News

Dr. Peter Small, Bill and Melinda Gates Foundation, Thomson House Ballroom, 3650 McTavish, 1-2pm

Published: 6 June 2014






As part of its 2nd Annual Trainee Research Day invites you to hear our keynote speaker:


Dr. Peter Small, MD

Deputy Director, TB, Bill and Melinda Gates Foundation

 

Modernizing DOTS

 

Wednesday June 18, 2014

Thomson House Ballroom, 3650 McTavish

1:00 PM – 2:00 PM

 

ALL ARE WELCOME

 

Dr. Peter Small, Deputy Director, TB, Bill and Melinda Gates Foundation

For nearly a decade, Peter Small served as the Team Leader for Tuberculosis at the Bill and Melinda Gates Foundation. In that capacity he was responsible for developing the foundation's tuberculosis strategy, building the programs core partnerships, overseeing development of new TB diagnostics, drugs and vaccines, hiring and managing the team and serving as the foundation's voice for tuberculosis. In 2011 he relocated with his family to New Delhi for two years where designed and implemented the foundation's TB program in India which partners with the Indian Government, World Bank, USAID, other foundations, and private enterprises to integrate a variety of delivery innovations

Dr. Small is a global expert in several aspects of TB treatment, epidemiology, biology and control.

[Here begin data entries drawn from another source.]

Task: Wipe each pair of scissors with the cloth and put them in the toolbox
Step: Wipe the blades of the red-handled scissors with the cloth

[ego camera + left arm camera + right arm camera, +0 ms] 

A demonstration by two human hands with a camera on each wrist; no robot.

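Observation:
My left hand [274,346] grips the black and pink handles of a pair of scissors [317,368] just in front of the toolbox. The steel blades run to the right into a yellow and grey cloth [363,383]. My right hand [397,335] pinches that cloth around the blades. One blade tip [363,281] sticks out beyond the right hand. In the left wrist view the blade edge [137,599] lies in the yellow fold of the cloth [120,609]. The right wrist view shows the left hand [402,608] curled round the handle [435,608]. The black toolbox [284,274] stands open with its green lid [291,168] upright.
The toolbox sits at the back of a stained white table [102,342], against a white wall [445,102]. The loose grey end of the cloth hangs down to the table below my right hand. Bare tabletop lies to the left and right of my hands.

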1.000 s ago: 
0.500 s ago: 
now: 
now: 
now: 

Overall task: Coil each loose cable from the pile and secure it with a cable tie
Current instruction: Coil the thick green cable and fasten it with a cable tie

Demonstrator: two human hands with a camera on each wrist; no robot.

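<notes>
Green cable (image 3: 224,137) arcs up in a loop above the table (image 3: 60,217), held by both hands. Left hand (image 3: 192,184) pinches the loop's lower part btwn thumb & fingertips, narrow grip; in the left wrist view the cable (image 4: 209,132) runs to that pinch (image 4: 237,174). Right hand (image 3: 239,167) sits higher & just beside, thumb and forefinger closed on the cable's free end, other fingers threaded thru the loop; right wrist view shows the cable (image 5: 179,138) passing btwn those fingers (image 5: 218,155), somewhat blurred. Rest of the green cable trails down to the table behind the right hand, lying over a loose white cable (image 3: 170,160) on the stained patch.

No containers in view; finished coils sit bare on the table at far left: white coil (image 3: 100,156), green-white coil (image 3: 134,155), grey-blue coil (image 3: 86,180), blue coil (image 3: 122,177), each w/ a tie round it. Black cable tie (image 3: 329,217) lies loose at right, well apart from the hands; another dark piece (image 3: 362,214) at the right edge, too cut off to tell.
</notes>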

He has published more than 150 articles and chapters including studies in the New England Journal of Medicine, Lancet, Science, and Nature that helped to shape the public health response to the resurgence of tuberculosis in the 1990's. Much of this involved collaborative efforts with basic scientists, public health officials and clinicians to use of molecular epidemiologic techniques to answer pragmatic questions about the control of tuberculosis. This work included population based field research projects in San Francisco, Latin America, Africa, Asia and Europe. In 2002, he was awarded the Princess Chichibu Global Tuberculosis Award for his contributions to global tuberculosis control. In addition to his work at the Gates Foundation, until December 2007, he was an Affiliate Professor at the Institute of Systems Biology in Seattle where his lab focused on the nature and consequences of genetic variability within the species M. tuberculosis as it pertains to fundamental questions about mycobacterial ecology and evolution.

He served as a member of the Institute of Medicine's committee addressing the elimination of tuberculosis in the United States, the Board of Directors of several public private partnerships, the Technical Advisory Group of the Global Fund, the WHO Stop TB Coordinating Board and is a Fellow in the American Association of Microbiology.